• Hi Detlev,

    In this case it is not understand the speech. It gives attention how to predict the frequency shift. The frequency prediction range is -300 to +300 Hz. Now I have train it with English voices and one of the tests it will be to test it with other languages. Also the time that give it to the model is now 0.1 sec which is too small to understand speech. Generally speaking it tries to predict what it is trained to do. In my case it is trained to predict the frequency shift.

  • Hi,

    A new model is implemented trained with variable levels of noise added to signals. It requires much more training time (9 hours vs 20 minutes) but with better results. It is better suited for audio and video. The produced model has now 25 Hz of mean error and 1376 of squared error. It must mentioned that data used for testing performance is not used for training.

  • Hi,

    does the artificial intelligence understand the speech?


    Hi Detlev,

    I come back to your question. In general AI understanding the speech. There exist python modules that you can feed with voice in various languages and return in text the content. But probably these will fail decoding if the voice is shifted even and a few Hz. A new training for recognising voice that is shifted a few Hz is required. The results maybe will be more poor than the existing. Of course if you get text, translation can be implemented and cross language QSO become a new reality in ham radio communications. One more idea I had during development of the current solution is a voice activated squelch that will recognise human voice and open audio. In general with AI it seems that new applications can implemented that it was not possible to do until now.

  • Hi,

    This is a : dropbox link

    A demo working package is build to demonstrate SSB offset frequency finding. This is not a practical application for everyday usage but a demo one that can be used without special hardware. I personally use WSL Ubuntu 22.04.

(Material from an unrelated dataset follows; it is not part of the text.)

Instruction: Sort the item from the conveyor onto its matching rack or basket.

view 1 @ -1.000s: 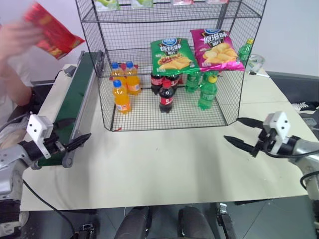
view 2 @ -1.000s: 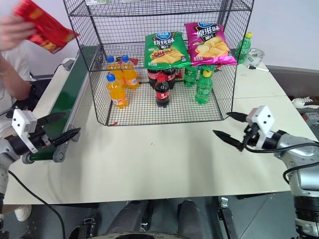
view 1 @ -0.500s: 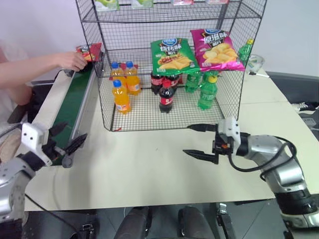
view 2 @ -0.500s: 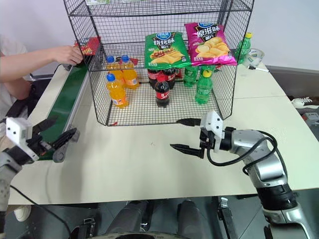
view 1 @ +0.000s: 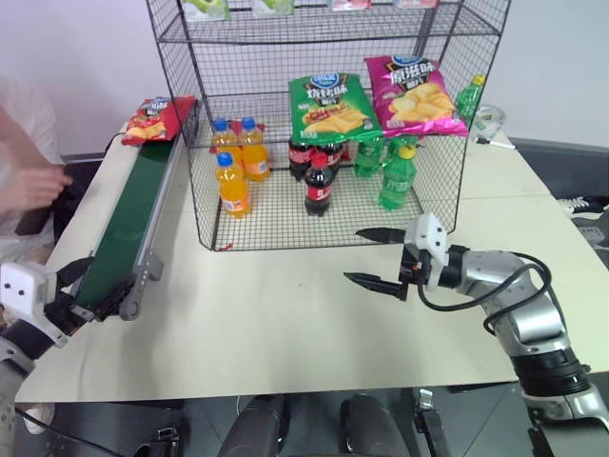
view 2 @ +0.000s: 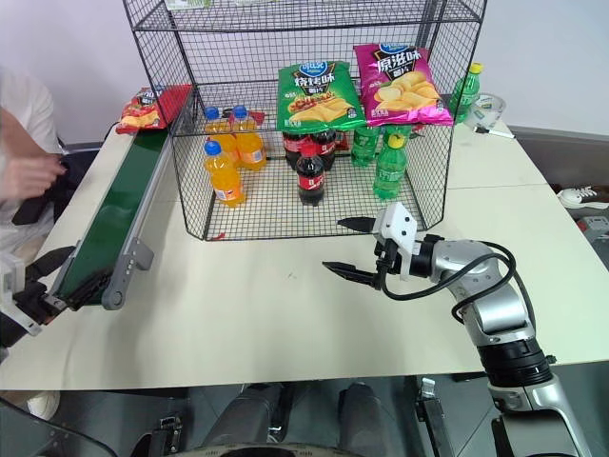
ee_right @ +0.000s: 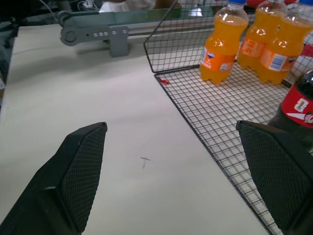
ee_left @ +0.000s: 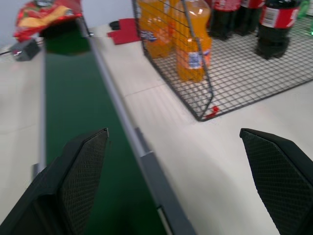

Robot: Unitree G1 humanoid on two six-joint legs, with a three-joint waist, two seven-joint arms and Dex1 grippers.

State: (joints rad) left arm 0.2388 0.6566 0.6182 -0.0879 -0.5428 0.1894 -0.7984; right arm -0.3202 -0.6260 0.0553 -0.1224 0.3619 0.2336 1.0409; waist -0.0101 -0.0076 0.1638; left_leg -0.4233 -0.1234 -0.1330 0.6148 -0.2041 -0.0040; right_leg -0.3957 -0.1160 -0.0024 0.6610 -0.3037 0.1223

    There are 3 files, two Python3 programs and the AI model file. The model file is not permited to used in a commercial application. To use the programs the user must make a websdr recording from QO100 websdr web interface. The system can find frequency shifts from -300 Hz to +300 Hz. In order not to loose audio information the bandwidth can be increased. Before use the be sure that you have do pip3 install numpy librosa tensorflow (if pip3 does not exist load it as a package). Then you can find the frequency shift by calling python3 websdr-recording-xxx.wav .

    If all is OK the signed mean frequency will displayed. Then we can convert the downloaded file calling the gnuradio python3 converter (be sure that you have gnuradio installed). The syntax is for example:

    python3 -i websdr-recording-xxx.wav -o outfile.wav -f 177

    Please note that 177 is an example of frequency shift that the program do. It must be same value but opposite sign of the mean value founded before. The outfile.wav can be played in order to determine if is on proper frequency.

    George SV1BDS

  • Hi,

    I noticed that 0.1 sec frequency evaluations follow normal distribution (as normally expected). For every file that I test there are some decades of 0.1 sec samples. The mean error of 25 Hz found until now is computed at each 0.1 sec sample. I compute the mean value for each voice file and then measure the difference from the real frequency. In this way there are more realistic results that they did not depend from the distribution of the error but only from the mean value of the all the samples. The new mean error is found to be 12.3 Hz only.